The Books That Made Me

The Heart of The Woods starts and (spoilers) ends just outside Oswestry.

It begins in the woodland my father planted just over a decade ago, just a stone’s throw from Booka. I’ve watched with no small amazement as the thousand native broadleaf trees he and my stepmother planted have grown from thin whips in a bare field to the dense green woodland in which we walked last summer, a transformation I still consider miraculous.
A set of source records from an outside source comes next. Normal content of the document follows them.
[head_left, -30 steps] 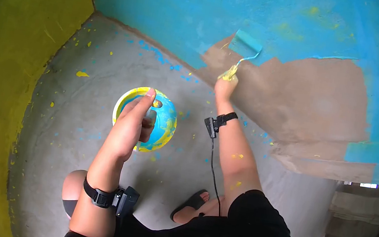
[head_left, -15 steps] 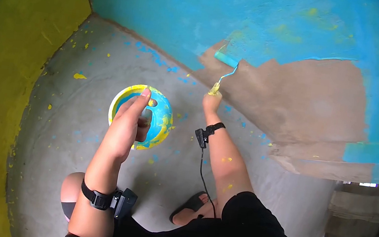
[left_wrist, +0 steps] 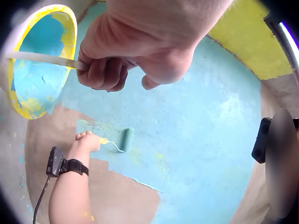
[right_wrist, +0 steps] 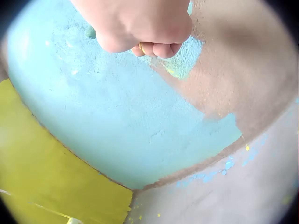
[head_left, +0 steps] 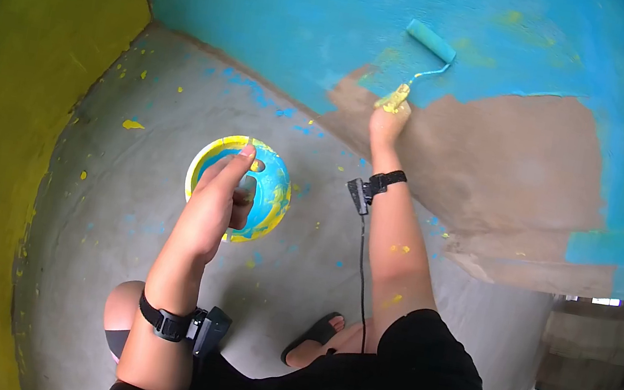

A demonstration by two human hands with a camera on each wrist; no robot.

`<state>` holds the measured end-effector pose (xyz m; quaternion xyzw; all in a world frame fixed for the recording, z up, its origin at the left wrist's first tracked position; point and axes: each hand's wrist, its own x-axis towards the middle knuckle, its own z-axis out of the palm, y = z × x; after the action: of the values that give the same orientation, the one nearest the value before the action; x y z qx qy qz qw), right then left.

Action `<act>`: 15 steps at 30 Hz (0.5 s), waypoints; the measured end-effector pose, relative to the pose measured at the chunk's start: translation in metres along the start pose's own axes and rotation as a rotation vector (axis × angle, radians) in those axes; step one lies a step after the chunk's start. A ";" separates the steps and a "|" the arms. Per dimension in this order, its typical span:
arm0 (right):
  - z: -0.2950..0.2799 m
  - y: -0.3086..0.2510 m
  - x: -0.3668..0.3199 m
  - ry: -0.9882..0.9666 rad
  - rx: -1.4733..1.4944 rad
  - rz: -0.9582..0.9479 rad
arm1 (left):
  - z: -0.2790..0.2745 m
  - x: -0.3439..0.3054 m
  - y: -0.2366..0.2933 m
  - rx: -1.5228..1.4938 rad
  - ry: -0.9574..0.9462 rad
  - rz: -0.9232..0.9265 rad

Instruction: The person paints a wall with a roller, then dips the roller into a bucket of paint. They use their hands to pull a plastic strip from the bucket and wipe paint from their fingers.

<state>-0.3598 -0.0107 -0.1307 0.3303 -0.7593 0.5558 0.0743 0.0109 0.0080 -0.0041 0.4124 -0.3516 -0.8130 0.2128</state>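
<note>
My right hand (head_left: pixel 389 124) grips the yellow-smeared handle (head_left: pixel 395 98) of a paint roller (head_left: pixel 432 42), whose blue sleeve lies against the blue part of the wall (head_left: pixel 290 14). In the left wrist view the roller (left_wrist: pixel 128 140) shows beyond the right hand (left_wrist: pixel 88 142). Curled round the pale bail of a bucket is my left hand (head_left: pixel 222 190); the bucket (head_left: pixel 274 218) holds blue paint and has yellow on its rim. That bail (left_wrist: pixel 42 59) crosses the bucket's mouth in the left wrist view. The right wrist view shows the right hand (right_wrist: pixel 140 23) with most of the roller hidden.
A bare brown patch (head_left: pixel 519 161) spreads over the lower wall. At the left stands a yellow wall (head_left: pixel 4 149). Blue and yellow spots mark the grey floor (head_left: pixel 118 198). A sandalled foot (head_left: pixel 313 339) rests on it, and a cable (head_left: pixel 360 275) hangs from the right wrist camera.
The right hand first drew the roller down over the brown edge, then moved it up and right onto the blue wall. The left hand and bucket have shifted only slightly.
</note>
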 end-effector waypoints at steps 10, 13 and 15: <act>-0.112 0.134 -0.041 -0.291 -0.702 0.012 | -0.006 -0.001 0.000 0.076 0.017 -0.011; -0.154 0.132 -0.028 -0.354 -0.855 0.010 | -0.003 0.003 0.004 0.065 0.027 -0.019; -0.152 0.123 -0.017 -0.380 -0.938 -0.016 | -0.005 0.003 0.007 0.046 0.027 -0.018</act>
<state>-0.4572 0.1526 -0.1798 0.3623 -0.9248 0.0842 0.0795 0.0137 -0.0005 -0.0018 0.4313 -0.3634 -0.8011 0.2006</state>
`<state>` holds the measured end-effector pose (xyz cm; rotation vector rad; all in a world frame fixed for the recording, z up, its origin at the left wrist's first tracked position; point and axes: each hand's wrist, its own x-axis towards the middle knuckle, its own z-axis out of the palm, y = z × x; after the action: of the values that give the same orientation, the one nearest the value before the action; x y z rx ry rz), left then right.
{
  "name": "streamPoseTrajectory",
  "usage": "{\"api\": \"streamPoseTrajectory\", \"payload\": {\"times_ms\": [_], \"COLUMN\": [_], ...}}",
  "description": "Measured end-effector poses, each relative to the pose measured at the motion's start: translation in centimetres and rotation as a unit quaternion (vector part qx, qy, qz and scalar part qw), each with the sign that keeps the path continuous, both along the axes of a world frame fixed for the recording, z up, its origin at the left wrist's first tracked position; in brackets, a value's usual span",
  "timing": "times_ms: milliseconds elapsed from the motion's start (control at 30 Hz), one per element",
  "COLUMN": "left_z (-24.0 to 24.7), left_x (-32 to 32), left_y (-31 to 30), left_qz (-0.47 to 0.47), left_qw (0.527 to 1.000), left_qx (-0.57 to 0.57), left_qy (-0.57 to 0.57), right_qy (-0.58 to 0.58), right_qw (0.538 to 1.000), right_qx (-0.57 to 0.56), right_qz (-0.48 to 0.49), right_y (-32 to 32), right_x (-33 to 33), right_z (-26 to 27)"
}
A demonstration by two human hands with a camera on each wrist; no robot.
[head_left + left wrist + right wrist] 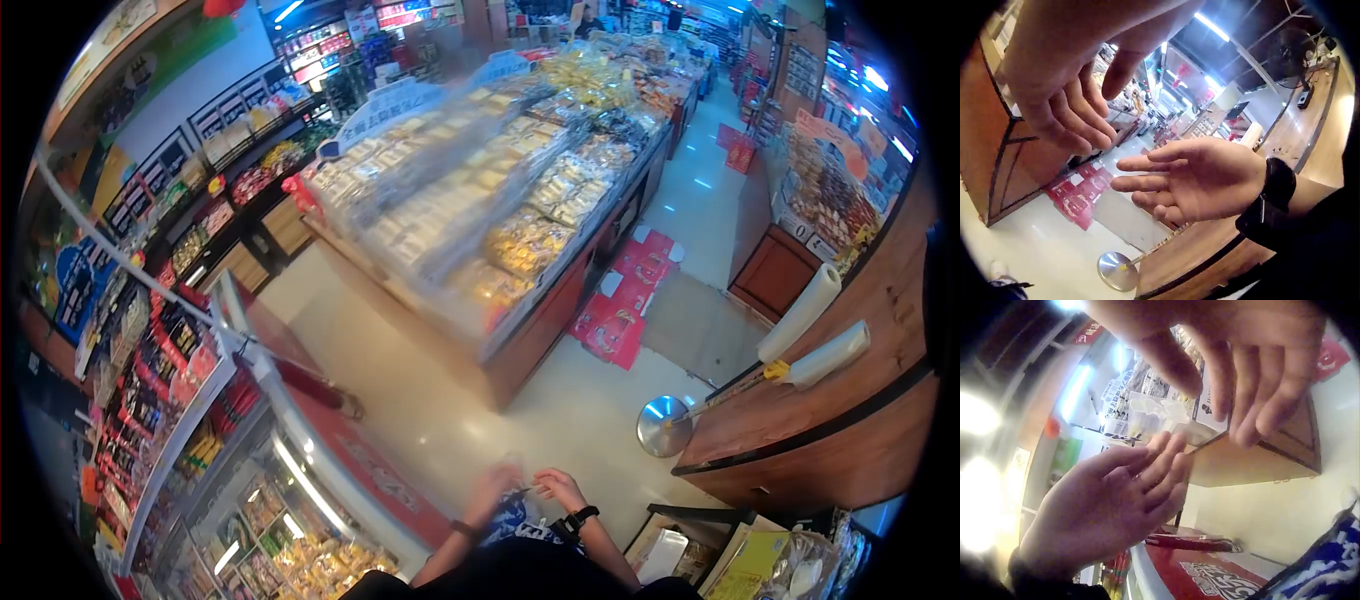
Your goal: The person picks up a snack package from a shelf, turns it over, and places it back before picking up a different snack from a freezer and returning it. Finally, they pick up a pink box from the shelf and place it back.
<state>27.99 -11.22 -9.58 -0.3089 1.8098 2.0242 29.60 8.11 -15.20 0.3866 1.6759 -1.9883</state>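
In the head view my left hand (pixel 490 495) and right hand (pixel 560 487) are close together in front of my body, low in the picture. The left wrist view shows the right hand (pixel 1210 180) palm up, fingers loosely extended, with a black band at its wrist. Above it the left hand (pixel 1072 94) hangs with slightly bent fingers. From the right wrist view, the left hand (pixel 1110 506) is cupped with relaxed fingers, and the right hand (pixel 1247 362) droops over it. Neither hand holds anything. Patterned blue-and-white cloth (pixel 1322 569) lies below them.
A long display counter (pixel 500 370) heaped with packaged food stands ahead. On my left is a glass-fronted case (pixel 300 470). To the right are a wooden counter (pixel 800 440) and a round metal stand base (pixel 664 427). Red printed cardboard (pixel 625 300) lies on the floor.
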Motion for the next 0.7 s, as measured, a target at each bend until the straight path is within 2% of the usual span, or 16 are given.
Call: {"api": "streamPoseTrajectory", "payload": {"times_ms": [100,233,267,333,400,500,600,700], "left_z": [-1.1,-2.0,-2.0,-4.2,-4.2,-4.5,-7.8,-7.9], "left_x": [-3.4,-10.7,-12.6,-16.6,-20.5,-26.1,-30.9,-33.3], "left_y": [1.2,3.2,3.6,3.8,4.0,4.0,4.8,6.1], "left_qz": [-0.081,-0.092,-0.071,-0.095,-0.094,-0.032,-0.001,0.002], "left_qw": [0.996,0.993,0.997,0.985,0.977,0.995,0.986,0.994], "left_qx": [0.032,-0.068,-0.036,-0.059,-0.063,0.008,-0.103,-0.052], "left_qy": [-0.009,0.027,0.024,0.132,0.18,0.092,0.131,0.092], "right_qy": [-0.026,0.001,0.006,0.018,0.034,0.022,0.05,0.022], "right_qw": [0.999,1.0,1.0,0.999,0.997,0.998,0.996,0.995], "right_qx": [-0.01,0.001,0.01,0.024,0.036,0.061,0.068,0.08], "right_qz": [-0.015,-0.018,-0.024,-0.039,-0.051,-0.024,-0.027,-0.058], "right_y": [0.9,2.9,3.5,4.7,5.9,6.6,6.9,7.9], "right_x": [-2.0,-8.6,-10.5,-14.0,-17.7,-23.5,-28.4,-32.5], "right_z": [1.4,1.2,1.2,0.9,1.0,1.8,1.5,3.2]}}
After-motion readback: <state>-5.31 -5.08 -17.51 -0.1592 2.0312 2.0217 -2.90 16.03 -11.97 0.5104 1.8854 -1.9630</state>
Inspired by the close relationship they have with these trees – a deep connection that comes of having cared for them and coppiced them, nurtured them in drought and frost, sung to them and seen them grow – I set out to find out how others across our islands see the woods, and to explore the ways our lives are intertwined with theirs.

It was a walk among the young trees in this valley on the border between Wales and England that sent me spinning out to explore woodlands across the UK and Ireland, to spend time with the people who know them intimately: tree planters and tree fellers, tree worshippers and forest bathers, carpenters and crafters, storytellers and artists.

It was a journey that saw me turning bowls on a pole lathe with bodgers in a field outside Cambridge, sailing a traditional wooden pilot cutter up the coast of Cornwall, trespassing with land rights activists on Dartmoor, exploring hidden glens in the Highlands, and collecting seeds in a patch of Atlantic rainforest on the west coast of Ireland. Along the way, I walked in the woods with the country’s leading ecologists and mycologists, with people who use wood for social good and for their own health, and with the people keeping centuries’ old traditions alive, and what I found were deeply personal, often deeply moving stories of our enduring entanglement with trees.

And when I was done, I returned to a woodland just outside Oswestry, this time an ancient yew grove, a journey from one of the youngest woodlands on our islands to one of the oldest. If I have a hope for the book, it’s that it might help you to reflect on your own relationship with trees and woodlands, and with wood as a material not just of our past but one that will continue to shape our future, and that these pages might help you to get, in some way, a little closer to the heart of the woods.